=== Assigned task ===
For any picture in the lines below, please leave it out and copy the rest exactly.

▽

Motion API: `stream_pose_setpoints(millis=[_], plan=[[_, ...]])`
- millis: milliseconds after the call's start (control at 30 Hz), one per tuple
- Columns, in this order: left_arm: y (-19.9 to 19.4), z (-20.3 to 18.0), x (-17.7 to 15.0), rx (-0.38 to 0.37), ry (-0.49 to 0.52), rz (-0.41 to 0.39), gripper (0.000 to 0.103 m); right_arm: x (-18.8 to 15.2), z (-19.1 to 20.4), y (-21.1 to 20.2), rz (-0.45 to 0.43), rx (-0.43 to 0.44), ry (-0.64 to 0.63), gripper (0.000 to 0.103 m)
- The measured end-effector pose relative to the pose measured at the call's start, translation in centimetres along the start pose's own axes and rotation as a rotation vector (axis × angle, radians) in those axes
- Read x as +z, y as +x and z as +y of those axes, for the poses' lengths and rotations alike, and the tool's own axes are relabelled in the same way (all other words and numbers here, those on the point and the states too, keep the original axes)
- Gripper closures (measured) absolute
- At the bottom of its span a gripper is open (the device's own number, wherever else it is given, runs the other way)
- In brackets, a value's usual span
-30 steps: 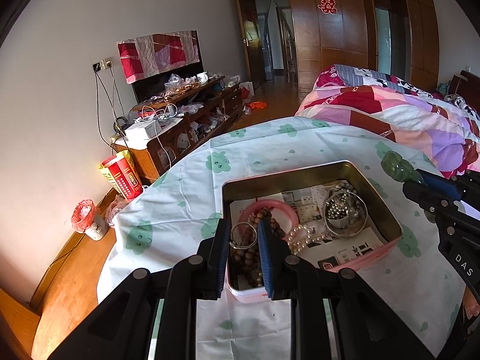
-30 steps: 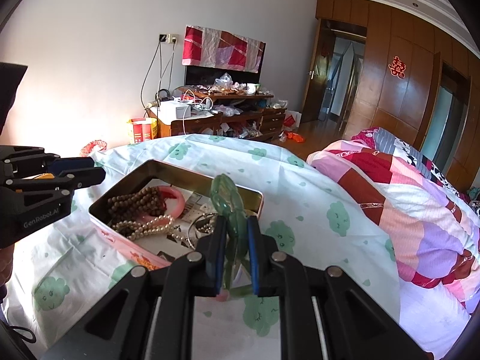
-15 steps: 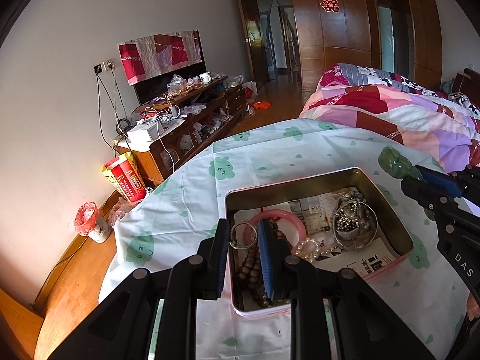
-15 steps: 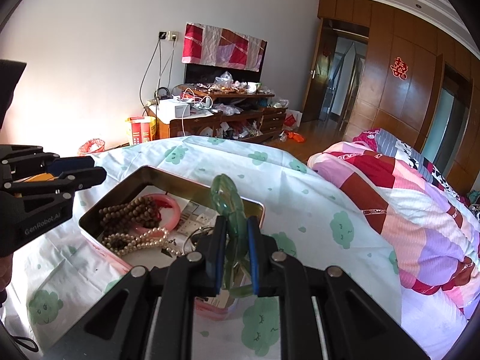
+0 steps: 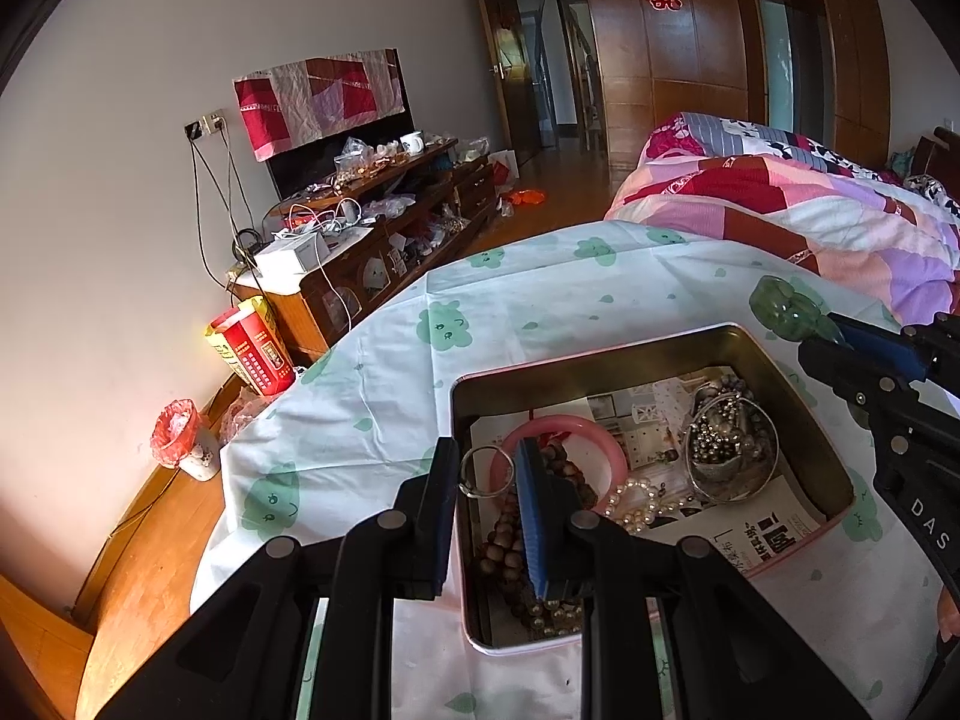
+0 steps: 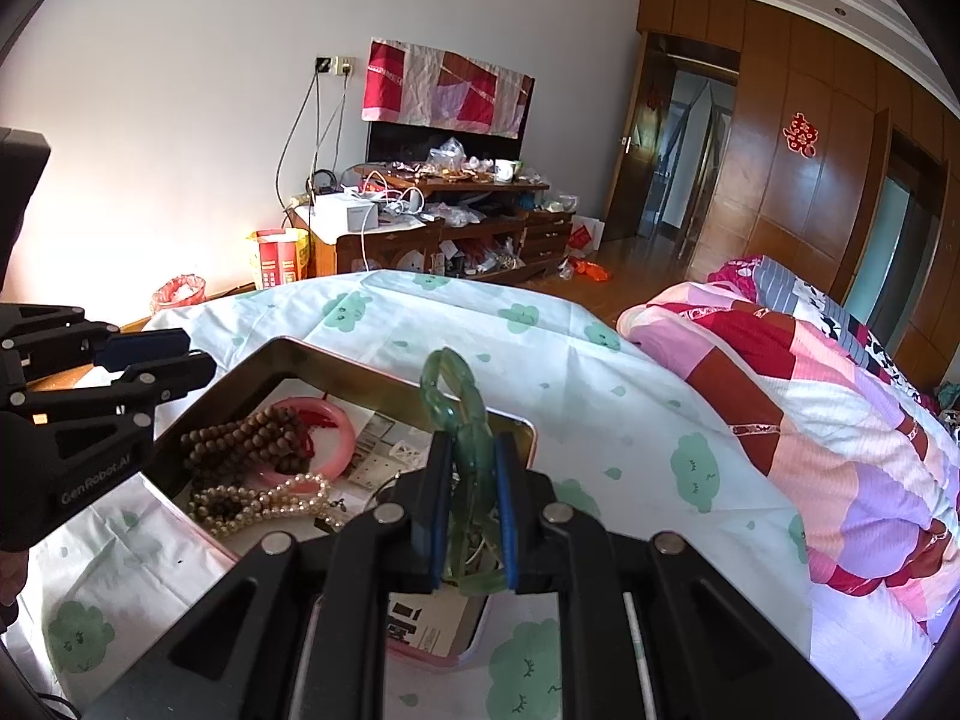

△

=== Solution for this exercise ===
Motion API: `stream_pose_setpoints(millis=[_], plan=[[_, ...]])`
- millis: milliseconds after the call's start (control at 30 Hz), one per tuple
- Columns, in this order: left_arm: y (-19.9 to 19.4), z (-20.3 to 18.0), x (-17.7 to 15.0), rx (-0.38 to 0.37), ry (-0.49 to 0.52), rz (-0.41 to 0.39), gripper (0.000 to 0.103 m); right_arm: x (-18.8 to 15.2), z (-19.1 to 20.4), y (-21.1 to 20.2), rz (-0.45 to 0.43), rx (-0.43 to 0.44), ry (-0.64 to 0.63), gripper (0.000 to 0.103 m)
- The measured end-effector pose relative to the pose measured at the call's start, translation in centimetres along the start pose's own axes and rotation as a rotation vector (axis × angle, radians) in those axes
- Read x as +z, y as +x and z as +y of those axes, for the poses' lengths and rotations alike, and the tool's own axes are relabelled in the same way (all other words and numbers here, those on the point and the states too, keep the original axes)
- Gripper closures (measured) absolute
- At the bottom of its span a gripper is open (the device's own number, wherever else it is given, runs the other way)
- In brackets, a value's usual span
-30 steps: 
-30 steps: 
-15 steps: 
-15 steps: 
+0 steps: 
+0 steps: 

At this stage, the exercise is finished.